> [TRY IT] Count the lines of the records below that hold the word "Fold", and give only the number.

Saved data entries
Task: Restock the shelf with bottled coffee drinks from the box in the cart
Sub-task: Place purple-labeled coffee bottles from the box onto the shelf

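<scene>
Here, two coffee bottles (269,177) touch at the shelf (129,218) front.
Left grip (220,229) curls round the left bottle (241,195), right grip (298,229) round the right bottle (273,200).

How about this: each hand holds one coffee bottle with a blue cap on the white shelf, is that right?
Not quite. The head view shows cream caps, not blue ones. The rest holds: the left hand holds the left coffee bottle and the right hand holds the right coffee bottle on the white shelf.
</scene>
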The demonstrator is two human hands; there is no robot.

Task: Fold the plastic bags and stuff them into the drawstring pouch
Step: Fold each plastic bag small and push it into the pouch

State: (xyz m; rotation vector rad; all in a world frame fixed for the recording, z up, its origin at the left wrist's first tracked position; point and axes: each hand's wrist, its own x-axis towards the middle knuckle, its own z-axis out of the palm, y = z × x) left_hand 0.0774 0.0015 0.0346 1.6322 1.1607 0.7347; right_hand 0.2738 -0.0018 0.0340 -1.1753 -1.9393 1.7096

> [ANSWER FOR THE TASK] 2